Logica was founded by Len Taylor, Philip Hughes, Pat Coen, Steve Feldman and John McNeil as a systems integration business in 1969. Early projects included the control system for the United Kingdom's natural gas grid in 1971 and the design of the SWIFT network for international money transfers in 1973.
In 1974, Logica, together with the French company SESA, set up a joint venture, Sesa-Logica, to undertake the European Informatics Network development. This project, with the support of partners throughout Europe and the assistance of Bolt, Beranek and Newman in Cambridge, Massachusetts, brought the core datagram technology of the Arpanet, now the Internet, to Europe for the first time, and established a network linking research centres in a number of European countries, including CERN, the French research centre INRIA and the UK’s National Physical Laboratory.

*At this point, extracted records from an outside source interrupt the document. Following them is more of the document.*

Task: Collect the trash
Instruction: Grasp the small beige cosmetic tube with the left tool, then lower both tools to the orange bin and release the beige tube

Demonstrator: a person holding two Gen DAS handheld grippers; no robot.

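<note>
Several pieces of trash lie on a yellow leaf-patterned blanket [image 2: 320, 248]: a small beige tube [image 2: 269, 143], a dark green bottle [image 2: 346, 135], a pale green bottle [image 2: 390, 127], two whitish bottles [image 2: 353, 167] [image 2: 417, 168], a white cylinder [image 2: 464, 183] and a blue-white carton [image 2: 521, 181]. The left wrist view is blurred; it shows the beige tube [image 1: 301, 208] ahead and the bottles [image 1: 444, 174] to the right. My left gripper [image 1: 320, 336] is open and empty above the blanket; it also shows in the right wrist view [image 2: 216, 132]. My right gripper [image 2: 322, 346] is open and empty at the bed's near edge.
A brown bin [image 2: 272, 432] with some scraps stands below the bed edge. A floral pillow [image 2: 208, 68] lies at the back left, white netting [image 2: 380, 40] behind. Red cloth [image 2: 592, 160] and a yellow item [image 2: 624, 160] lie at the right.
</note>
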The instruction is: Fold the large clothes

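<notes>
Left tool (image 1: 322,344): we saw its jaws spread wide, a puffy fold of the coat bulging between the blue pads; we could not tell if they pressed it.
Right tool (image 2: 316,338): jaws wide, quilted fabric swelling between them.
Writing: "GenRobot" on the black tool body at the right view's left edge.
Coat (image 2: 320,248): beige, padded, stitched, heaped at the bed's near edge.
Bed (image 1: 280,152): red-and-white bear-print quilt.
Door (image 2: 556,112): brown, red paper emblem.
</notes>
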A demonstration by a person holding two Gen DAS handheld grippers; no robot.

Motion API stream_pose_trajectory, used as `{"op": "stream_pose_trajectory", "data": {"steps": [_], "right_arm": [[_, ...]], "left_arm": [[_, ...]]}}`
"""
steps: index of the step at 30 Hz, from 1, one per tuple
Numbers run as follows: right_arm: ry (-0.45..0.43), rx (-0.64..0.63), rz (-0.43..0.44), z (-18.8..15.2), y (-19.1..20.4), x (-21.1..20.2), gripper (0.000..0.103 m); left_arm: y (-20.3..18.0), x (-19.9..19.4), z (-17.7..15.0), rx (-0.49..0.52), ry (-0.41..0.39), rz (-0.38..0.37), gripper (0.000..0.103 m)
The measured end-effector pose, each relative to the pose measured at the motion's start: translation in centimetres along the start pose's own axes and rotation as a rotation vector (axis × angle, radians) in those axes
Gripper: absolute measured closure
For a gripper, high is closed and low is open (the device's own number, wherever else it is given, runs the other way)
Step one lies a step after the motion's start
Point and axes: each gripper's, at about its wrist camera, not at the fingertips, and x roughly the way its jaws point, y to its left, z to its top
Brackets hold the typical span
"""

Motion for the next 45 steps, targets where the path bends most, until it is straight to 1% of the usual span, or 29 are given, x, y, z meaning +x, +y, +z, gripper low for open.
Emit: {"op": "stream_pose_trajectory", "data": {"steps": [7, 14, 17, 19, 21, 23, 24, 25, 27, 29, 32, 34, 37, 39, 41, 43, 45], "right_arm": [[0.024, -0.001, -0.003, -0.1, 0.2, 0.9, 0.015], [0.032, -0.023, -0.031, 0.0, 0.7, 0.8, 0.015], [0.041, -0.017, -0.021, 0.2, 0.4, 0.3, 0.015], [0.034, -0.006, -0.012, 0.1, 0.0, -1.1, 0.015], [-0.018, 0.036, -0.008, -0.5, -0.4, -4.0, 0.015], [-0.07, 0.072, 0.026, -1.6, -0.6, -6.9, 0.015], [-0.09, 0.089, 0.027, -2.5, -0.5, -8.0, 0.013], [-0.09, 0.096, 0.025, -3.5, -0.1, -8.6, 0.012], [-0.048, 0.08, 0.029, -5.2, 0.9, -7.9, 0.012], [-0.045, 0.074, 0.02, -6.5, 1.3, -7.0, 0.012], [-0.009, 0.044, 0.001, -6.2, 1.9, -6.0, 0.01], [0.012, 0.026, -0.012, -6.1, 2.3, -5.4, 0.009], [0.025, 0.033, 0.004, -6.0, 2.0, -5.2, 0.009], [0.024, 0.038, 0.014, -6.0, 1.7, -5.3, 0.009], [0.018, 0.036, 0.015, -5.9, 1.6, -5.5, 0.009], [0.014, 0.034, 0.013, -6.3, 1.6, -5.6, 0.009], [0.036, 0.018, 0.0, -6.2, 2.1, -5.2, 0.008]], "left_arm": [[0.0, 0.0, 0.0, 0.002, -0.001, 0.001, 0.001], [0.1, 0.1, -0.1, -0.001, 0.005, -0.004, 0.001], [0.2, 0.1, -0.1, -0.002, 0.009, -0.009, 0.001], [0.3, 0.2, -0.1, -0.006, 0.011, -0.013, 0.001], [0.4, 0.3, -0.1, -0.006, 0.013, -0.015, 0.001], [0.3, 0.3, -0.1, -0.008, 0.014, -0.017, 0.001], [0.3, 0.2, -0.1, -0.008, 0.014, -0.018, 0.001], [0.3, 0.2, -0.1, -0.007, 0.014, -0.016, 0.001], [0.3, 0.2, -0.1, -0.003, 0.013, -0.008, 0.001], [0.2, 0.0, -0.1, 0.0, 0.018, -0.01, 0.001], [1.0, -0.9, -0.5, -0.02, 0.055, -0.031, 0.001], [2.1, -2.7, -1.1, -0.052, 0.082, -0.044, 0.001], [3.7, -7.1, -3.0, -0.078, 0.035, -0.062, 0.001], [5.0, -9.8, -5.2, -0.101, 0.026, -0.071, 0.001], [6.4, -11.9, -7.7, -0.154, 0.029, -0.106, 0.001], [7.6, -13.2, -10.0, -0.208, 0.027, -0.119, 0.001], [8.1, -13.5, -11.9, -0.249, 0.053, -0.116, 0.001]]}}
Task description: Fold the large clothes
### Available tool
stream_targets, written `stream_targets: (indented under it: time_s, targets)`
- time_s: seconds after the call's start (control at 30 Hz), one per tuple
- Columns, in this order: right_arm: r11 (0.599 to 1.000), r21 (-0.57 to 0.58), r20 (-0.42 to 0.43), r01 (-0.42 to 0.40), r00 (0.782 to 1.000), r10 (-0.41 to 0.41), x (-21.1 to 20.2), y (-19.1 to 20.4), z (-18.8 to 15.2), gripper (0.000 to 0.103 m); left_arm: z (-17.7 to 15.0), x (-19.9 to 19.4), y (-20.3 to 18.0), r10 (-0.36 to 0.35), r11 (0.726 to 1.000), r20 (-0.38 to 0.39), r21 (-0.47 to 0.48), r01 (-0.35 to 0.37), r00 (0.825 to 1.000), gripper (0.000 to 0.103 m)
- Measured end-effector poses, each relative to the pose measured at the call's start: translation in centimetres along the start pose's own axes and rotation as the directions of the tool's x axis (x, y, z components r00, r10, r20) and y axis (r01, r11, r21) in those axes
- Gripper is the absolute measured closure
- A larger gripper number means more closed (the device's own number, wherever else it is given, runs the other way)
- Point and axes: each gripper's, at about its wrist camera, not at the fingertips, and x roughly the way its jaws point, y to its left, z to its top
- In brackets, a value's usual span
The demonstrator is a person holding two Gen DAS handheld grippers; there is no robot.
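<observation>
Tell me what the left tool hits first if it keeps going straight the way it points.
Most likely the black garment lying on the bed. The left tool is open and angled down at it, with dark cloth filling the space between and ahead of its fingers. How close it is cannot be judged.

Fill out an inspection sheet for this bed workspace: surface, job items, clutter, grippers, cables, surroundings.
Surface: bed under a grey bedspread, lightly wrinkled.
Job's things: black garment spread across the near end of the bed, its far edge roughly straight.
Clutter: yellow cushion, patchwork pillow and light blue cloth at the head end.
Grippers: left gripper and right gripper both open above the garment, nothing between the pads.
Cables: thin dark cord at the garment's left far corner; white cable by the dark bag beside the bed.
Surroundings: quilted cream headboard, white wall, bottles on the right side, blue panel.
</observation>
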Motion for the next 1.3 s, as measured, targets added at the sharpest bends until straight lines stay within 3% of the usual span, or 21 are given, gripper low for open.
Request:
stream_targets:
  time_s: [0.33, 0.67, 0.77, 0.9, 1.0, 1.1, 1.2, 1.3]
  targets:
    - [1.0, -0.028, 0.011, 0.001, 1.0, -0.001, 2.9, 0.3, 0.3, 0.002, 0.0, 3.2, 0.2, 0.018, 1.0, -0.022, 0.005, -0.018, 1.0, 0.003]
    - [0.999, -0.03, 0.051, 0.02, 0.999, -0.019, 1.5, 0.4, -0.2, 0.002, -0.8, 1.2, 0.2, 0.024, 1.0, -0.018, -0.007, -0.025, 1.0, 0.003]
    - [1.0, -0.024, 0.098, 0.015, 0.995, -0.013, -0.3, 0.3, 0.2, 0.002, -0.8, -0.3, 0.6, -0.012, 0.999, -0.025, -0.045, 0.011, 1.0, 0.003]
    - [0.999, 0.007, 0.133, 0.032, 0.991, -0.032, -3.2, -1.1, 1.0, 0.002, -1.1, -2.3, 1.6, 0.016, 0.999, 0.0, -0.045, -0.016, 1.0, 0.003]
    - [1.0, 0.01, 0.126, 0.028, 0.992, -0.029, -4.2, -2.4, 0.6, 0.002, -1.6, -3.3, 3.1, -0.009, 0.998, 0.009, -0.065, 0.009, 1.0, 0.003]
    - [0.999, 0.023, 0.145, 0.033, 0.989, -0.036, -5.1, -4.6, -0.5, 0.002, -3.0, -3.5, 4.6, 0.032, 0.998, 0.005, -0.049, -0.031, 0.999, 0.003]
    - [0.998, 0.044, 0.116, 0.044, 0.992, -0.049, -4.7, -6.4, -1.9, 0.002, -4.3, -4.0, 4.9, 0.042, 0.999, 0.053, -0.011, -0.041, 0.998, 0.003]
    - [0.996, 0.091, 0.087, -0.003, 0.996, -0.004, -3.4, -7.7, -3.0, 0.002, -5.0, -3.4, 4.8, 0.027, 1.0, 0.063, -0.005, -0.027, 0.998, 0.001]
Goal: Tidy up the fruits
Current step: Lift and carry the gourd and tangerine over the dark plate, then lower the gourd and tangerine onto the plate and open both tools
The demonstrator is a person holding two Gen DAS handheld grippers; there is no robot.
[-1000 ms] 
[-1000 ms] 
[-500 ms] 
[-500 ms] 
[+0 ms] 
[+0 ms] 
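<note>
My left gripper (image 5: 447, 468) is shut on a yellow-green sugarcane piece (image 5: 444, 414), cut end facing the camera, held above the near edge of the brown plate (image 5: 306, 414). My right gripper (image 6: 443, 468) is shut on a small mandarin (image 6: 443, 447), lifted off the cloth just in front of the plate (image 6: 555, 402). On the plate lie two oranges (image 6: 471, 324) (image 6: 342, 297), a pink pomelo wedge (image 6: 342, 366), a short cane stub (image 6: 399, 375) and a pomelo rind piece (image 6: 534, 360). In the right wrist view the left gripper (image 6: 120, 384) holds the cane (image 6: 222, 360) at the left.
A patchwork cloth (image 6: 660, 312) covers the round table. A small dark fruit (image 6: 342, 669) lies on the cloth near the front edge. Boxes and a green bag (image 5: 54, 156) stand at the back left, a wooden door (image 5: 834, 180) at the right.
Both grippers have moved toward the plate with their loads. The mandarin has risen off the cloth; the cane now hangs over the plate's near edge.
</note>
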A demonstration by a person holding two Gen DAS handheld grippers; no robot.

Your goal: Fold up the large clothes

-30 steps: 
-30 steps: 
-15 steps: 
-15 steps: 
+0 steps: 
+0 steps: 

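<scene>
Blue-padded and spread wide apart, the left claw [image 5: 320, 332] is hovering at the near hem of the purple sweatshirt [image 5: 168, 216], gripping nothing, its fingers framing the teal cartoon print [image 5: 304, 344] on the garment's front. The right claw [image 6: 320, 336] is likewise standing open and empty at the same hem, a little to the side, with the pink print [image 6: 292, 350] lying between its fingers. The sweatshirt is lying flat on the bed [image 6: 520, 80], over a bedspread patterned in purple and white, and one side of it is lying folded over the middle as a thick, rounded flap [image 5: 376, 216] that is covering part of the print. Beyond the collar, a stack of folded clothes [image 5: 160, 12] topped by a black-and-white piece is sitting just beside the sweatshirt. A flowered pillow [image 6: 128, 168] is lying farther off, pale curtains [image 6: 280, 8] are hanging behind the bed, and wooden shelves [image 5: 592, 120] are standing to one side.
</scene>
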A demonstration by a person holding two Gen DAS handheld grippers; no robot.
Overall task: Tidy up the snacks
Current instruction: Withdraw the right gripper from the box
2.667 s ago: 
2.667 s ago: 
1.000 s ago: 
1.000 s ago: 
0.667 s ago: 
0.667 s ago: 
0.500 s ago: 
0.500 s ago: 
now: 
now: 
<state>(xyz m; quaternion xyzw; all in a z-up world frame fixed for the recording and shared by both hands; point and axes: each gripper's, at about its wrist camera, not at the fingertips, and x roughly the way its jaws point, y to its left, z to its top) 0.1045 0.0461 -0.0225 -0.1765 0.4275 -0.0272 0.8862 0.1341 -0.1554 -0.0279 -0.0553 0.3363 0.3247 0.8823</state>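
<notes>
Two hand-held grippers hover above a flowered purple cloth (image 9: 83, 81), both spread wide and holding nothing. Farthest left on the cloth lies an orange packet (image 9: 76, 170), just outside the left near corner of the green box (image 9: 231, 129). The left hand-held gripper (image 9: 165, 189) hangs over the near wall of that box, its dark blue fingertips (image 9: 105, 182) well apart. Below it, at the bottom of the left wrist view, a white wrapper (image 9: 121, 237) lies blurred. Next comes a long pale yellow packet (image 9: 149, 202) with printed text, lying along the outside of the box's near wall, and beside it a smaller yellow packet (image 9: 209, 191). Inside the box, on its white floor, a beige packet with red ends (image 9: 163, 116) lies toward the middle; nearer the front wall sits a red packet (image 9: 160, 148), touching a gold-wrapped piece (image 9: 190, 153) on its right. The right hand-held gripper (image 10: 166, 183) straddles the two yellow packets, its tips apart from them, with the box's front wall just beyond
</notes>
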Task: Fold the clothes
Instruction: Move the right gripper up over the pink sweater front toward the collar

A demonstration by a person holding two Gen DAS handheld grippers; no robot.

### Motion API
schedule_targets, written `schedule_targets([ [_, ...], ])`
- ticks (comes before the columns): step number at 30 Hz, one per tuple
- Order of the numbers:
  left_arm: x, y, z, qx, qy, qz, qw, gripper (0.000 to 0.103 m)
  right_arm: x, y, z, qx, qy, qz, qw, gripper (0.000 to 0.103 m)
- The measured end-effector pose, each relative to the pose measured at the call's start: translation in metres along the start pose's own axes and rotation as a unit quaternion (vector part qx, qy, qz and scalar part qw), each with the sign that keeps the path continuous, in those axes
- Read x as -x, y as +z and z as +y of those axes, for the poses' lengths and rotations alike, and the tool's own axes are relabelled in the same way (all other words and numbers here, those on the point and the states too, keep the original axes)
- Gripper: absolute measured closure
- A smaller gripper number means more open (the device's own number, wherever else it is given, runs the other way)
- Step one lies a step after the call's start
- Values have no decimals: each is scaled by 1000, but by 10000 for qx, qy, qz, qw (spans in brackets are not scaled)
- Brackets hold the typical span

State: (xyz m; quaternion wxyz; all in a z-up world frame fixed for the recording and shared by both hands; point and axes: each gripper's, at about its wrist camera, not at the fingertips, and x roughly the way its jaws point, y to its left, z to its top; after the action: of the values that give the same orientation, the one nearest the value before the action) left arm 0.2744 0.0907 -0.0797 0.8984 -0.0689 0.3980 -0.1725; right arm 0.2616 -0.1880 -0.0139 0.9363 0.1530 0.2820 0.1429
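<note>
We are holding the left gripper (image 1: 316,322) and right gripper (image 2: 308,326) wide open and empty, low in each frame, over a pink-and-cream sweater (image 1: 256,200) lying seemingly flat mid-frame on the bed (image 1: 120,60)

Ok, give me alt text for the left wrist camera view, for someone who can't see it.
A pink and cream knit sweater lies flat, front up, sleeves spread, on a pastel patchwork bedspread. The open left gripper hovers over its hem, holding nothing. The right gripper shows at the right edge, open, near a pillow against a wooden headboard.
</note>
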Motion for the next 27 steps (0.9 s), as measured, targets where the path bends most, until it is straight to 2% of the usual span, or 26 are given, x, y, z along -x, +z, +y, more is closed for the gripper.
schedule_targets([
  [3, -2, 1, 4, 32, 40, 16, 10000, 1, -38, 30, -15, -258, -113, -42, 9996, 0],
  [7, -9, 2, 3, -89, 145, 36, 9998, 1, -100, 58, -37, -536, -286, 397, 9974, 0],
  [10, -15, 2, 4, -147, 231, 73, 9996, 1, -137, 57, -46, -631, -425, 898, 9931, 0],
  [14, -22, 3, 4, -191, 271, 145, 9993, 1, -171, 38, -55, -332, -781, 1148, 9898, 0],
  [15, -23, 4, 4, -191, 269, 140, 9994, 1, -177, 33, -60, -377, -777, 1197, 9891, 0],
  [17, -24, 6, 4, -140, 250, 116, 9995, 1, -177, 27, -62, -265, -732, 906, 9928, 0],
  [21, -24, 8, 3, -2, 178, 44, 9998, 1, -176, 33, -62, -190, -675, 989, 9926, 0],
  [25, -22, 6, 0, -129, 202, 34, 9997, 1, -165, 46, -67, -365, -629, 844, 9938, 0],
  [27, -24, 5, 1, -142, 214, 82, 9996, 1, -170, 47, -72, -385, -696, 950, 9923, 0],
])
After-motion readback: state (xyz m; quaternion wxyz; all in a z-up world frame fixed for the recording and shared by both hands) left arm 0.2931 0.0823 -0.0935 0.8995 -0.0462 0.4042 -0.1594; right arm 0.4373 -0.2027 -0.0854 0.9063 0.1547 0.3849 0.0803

In 1975, Logica developed the first electronic typing pool – Unicom – for Unilever. This development allowed the functions of a typing pool to be automated into a single system supporting about 50 workstations. With the support of the UK's National Enterprise Board, the company established a new subsidiary to exploit this technology, Logica VTS. A range of standalone word processors, the VTS 100 and the VTS 2200, were developed and were manufactured at a purpose built factory in Swindon. These machines were sold internationally by BT and by International Computers Ltd, and were amongst the first word processors to achieve mass sales. The advent of the personal computer, and software such as Microsoft Word, led to the decline of this business and its ultimate closure.
Around this time, Logica set up operating subsidiaries in the Netherlands, Australia, Sweden, the United States and elsewhere as well as joint ventures in Hong Kong with Jardine Matheson, in Italy with Finsiel and in the UK with British Airways. The company floated on the London Stock Exchange on 26 October 1983.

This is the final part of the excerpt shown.